Résumé de la décision
Mme A B a déposé une requête le 15 mars 2024 auprès de la directrice académique des services de l'éducation nationale de Saône-et-Loire, demandant une remise gracieuse de 565,28 euros, somme réclamée au titre d'un indu de rémunération. Le tribunal administratif a rejeté sa requête comme manifestement irrecevable, considérant qu'elle ne relevait pas de l'office du juge administratif.
Arguments pertinents
1. Irrecevabilité de la requête : Le tribunal a souligné que Mme B ne formulait pas de conclusions qui relevaient de la compétence du juge administratif. En effet, elle sollicitait une remise gracieuse, ce qui ne correspond pas à une demande d'annulation d'une décision ou à une condamnation d'une personne publique au versement d'une somme d'argent.
2. Application de l'article R. 222-1 : En vertu de l'article R. 222-1 du code de justice administrative, le tribunal a le pouvoir de rejeter les requêtes manifestement irrecevables sans invitation à régulariser.
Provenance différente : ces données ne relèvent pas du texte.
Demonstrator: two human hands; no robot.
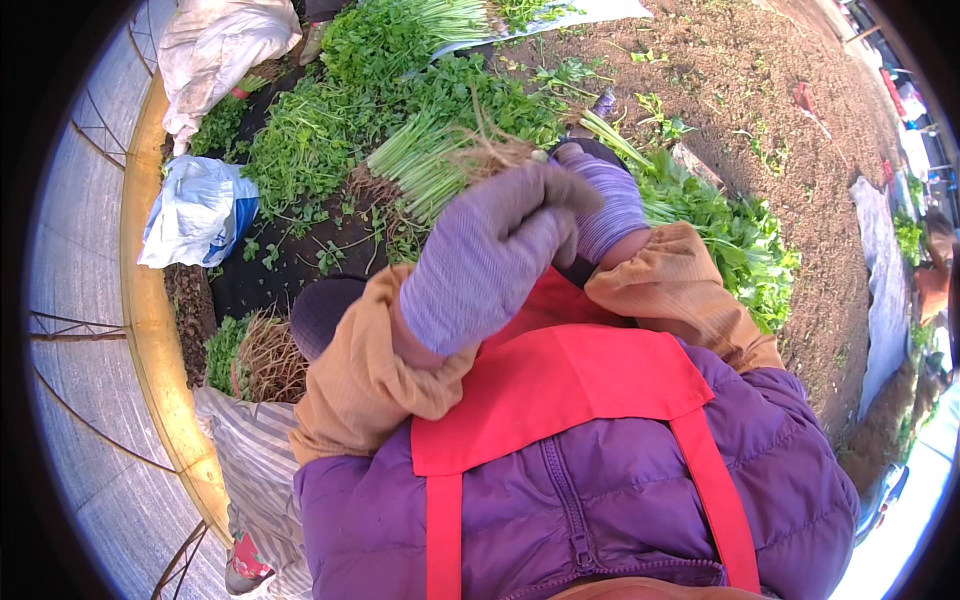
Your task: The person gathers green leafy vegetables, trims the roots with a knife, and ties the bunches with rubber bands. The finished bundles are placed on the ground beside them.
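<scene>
My left hand [491,255], in a purple knit glove, is bent in front of my chest with its fingers curled towards the right. It partly covers my right hand [604,195], gloved alike. Thin brown roots [495,146] and a pale stalk end show just above the left hand; which hand holds them, if either, I cannot tell. Beside and beyond my right hand lie leafy green stalks, probably celery [750,255]. A bundle of pale green stems [420,161] with roots lies ahead on the ground. The fingertips are partly hidden or blurred.
Piled leafy greens [300,142] cover dark sheeting ahead and left. A white and blue plastic bag [199,210] and a whitish sack [225,52] stand at left. Near my left knee is a rooted bunch [270,360] beside striped cloth [255,450]. Bare soil [810,150] lies right; a person [934,277] is at far right.
</scene>
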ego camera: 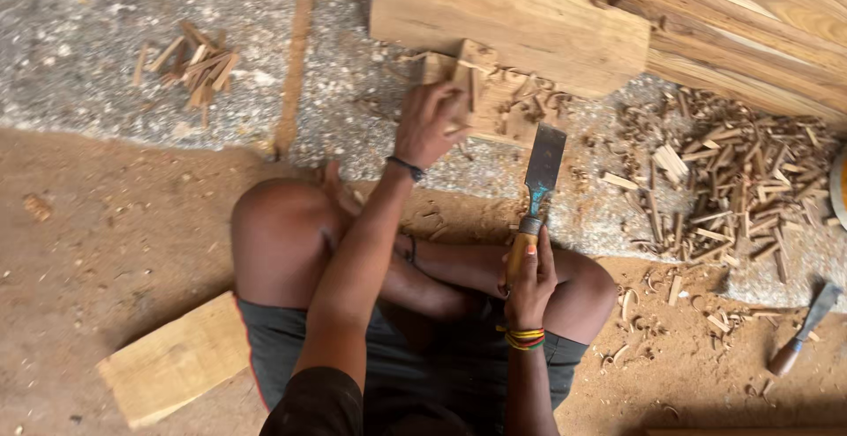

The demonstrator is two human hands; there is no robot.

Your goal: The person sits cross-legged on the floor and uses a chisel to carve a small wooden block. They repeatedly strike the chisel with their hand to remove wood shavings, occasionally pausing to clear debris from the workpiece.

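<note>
While clenched round the wooden handle of a broad chisel (pixel 535 196), right hand (pixel 530 284) upright above the crossed legs, thumb up, steel blade pointing away toward the workpiece, its tip just short of it. Banded at the wrist with striped bracelets (pixel 525 339), forearm rising straight from the lap. Left hand (pixel 429 123) stretched well forward, arm long and slightly bent, dark wristband (pixel 406 168) showing, fingers clenched on a small carved wood block (pixel 472 92). Block standing on the gravel floor, touching the face of a large sawn log (pixel 507 14) behind it. Curled shavings and split offcuts (pixel 732 180) heaped on the floor toward the right edge; a smaller pile of sticks (pixel 190 65) toward the upper left. Second chisel (pixel 801 330) lying on the dirt floor at the right edge, well apart. Flat plank (pixel 172 361) beside the left knee.
</note>
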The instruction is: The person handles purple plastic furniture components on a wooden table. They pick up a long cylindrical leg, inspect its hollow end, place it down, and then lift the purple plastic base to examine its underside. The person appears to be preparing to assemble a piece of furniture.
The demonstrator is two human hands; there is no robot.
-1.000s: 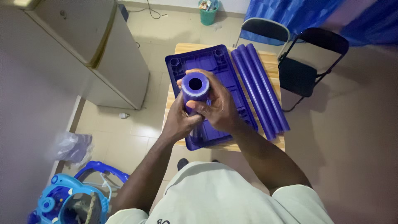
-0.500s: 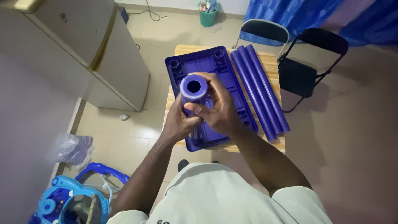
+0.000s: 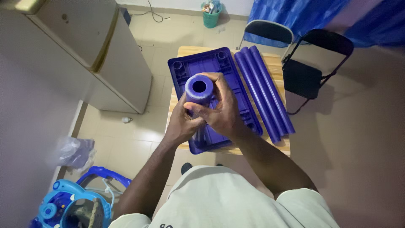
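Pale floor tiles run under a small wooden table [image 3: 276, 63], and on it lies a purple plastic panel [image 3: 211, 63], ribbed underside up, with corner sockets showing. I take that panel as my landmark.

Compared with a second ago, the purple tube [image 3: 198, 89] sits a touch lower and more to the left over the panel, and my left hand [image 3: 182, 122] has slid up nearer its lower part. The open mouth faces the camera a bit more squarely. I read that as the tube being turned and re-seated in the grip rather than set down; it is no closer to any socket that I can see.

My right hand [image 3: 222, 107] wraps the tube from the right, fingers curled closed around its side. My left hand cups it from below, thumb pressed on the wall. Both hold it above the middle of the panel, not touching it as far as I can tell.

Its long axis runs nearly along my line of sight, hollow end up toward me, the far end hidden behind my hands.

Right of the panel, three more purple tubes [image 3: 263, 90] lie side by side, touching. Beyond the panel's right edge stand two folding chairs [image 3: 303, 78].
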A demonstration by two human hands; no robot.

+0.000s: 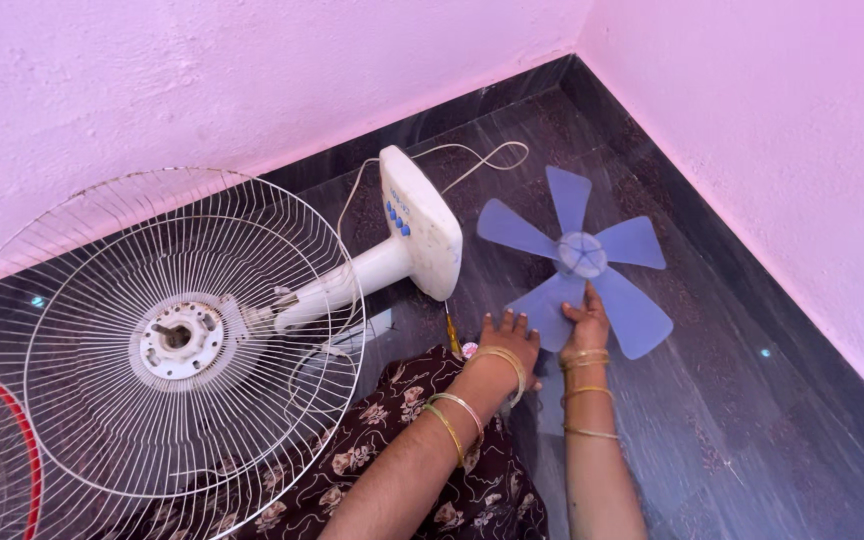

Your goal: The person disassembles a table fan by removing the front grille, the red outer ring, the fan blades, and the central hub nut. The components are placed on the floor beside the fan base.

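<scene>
The right hand (586,322) lies palm down on the blue translucent fan blade (579,256), its fingers pressed together and laid flat along the lowest of the five blades, with the fingertips pointing toward the pale round hub just beyond them; the hand grips nothing, it only rests on the plastic. The blade lies flat on the dark polished floor (742,400), near the corner where the two pink walls (152,80) meet. The left hand (507,338) sits just beside the right, to its left, palm down on the floor with the fingers slightly spread and straight, holding nothing; its fingertips stop short of the blade's edge, and whether they touch it cannot be told. Just past the left fingertips lies a thin yellow-handled screwdriver (450,330), and beyond that the white fan base (420,222) with blue buttons stands tipped on its edge, its white cord (472,160) looping on the floor toward the wall. Further left of the fingers the white stem leads to the bare motor hub (177,338) inside the rear wire guard (192,330), which lies tilted; a second wire guard with a red rim (12,440) shows at the left edge. Both wrists carry gold bangles (582,358), and a dark floral garment (422,470) covers the lap below the left forearm
</scene>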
La requête de Mme B a été jugée manifestement irrecevable car elle ne relevait pas des cas prévus par la loi.
Interprétations et citations légales
1. Article R. 222-1 du code de justice administrative : Cet article permet aux présidents de formation de jugement de rejeter des requêtes manifestement irrecevables. La décision précise que "les présidents de formation de jugement des tribunaux (...) peuvent, par ordonnance : (...) 4º Rejeter les requêtes manifestement irrecevables". Cela souligne le pouvoir discrétionnaire du juge administratif dans le traitement des requêtes qui ne respectent pas les conditions de recevabilité.
2. Limites de l'office du juge administratif : La décision rappelle que le juge administratif ne peut se prononcer que sur des conclusions tendant à l'annulation d'une décision ou à la condamnation d'une personne publique. En l'espèce, la demande de remise gracieuse ne correspondait pas à ces critères, ce qui a conduit à son rejet. Cela est renforcé par l'affirmation que "il n'appartient pas au juge administratif, en dehors des cas expressément prévus par des dispositions législatives particulières, inapplicables en l'espèce, de se prononcer sur des conclusions autres que celles tendant à l'annulation d'une décision ou à la condamnation d'une personne publique au versement d'une somme d'argent".
En conclusion, la décision du tribunal administratif de rejeter la requête de Mme A B repose sur une interprétation stricte des compétences du juge administratif et des conditions de recevabilité des requêtes, conformément aux dispositions du code de justice administrative.